● WHAT YOU SHOULD DO:
Exactly as it appears, restate the whole listing.
◇ ◇ ◇ ◇ ◇
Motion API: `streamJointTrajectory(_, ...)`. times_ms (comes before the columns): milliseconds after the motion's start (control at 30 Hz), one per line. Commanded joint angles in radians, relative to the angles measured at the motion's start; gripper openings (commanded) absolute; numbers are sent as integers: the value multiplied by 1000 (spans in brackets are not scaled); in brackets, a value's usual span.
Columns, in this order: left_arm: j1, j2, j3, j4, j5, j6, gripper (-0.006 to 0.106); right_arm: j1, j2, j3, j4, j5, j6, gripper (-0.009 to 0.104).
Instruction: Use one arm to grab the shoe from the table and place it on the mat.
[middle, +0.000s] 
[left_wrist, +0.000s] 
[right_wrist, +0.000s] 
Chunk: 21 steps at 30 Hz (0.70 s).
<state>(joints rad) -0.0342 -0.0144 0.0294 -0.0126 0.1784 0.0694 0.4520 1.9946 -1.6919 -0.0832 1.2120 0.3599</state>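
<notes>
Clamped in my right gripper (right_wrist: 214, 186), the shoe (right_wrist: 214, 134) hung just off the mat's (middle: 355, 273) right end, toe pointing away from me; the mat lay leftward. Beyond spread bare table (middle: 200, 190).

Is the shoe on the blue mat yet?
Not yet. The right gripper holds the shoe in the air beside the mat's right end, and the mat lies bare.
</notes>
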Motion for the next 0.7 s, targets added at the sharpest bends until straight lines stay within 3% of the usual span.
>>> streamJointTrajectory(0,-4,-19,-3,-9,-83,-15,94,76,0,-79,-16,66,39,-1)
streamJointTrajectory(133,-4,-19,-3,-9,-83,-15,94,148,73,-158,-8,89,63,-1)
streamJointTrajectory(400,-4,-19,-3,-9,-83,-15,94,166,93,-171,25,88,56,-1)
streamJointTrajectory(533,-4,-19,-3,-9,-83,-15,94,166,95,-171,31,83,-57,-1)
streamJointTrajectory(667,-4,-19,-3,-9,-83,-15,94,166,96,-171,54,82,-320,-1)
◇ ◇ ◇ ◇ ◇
● WRITTEN ANSWER:
Motion API: `streamJointTrajectory(_, ...)`. times_ms (comes before the columns): milliseconds after the motion's start (control at 30 Hz), one per line. Commanded joint angles in radians, relative to the angles measured at the motion's start; gripper openings (commanded) absolute; numbers are sent as integers: the value multiplied by 1000 (spans in brackets are not scaled); in brackets, a value's usual span.
Columns, in this order: left_arm: j1, j2, j3, j4, j5, j6, gripper (-0.006 to 0.106); right_arm: j1, j2, j3, j4, j5, j6, gripper (-0.009 to 0.104).
Instruction: Use one arm to grab the shoe from the table and place it on the mat.
[middle, +0.000s] 
[left_wrist, +0.000s] 
[right_wrist, +0.000s] 
Chunk: 21 steps at 30 Hz (0.70 s).
<state>(joints rad) -0.0342 -0.0144 0.0294 -0.0126 0.1784 0.0694 0.4520 1.9946 -1.6919 -0.0832 1.2120 0.3599</state>
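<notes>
Clamped in my right gripper (right_wrist: 214, 186), the shoe (right_wrist: 214, 134) hung just off the mat's (middle: 355, 273) right end, toe pointing away from me; the mat lay leftward. Beyond spread bare table (middle: 200, 190).

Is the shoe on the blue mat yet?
Not yet. The right gripper holds the shoe in the air beside the mat's right end, and the mat lies bare.
</notes>
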Motion for the next 0.7 s, targets added at the sharpest bends until straight lines stay within 3% of the usual span.
>>> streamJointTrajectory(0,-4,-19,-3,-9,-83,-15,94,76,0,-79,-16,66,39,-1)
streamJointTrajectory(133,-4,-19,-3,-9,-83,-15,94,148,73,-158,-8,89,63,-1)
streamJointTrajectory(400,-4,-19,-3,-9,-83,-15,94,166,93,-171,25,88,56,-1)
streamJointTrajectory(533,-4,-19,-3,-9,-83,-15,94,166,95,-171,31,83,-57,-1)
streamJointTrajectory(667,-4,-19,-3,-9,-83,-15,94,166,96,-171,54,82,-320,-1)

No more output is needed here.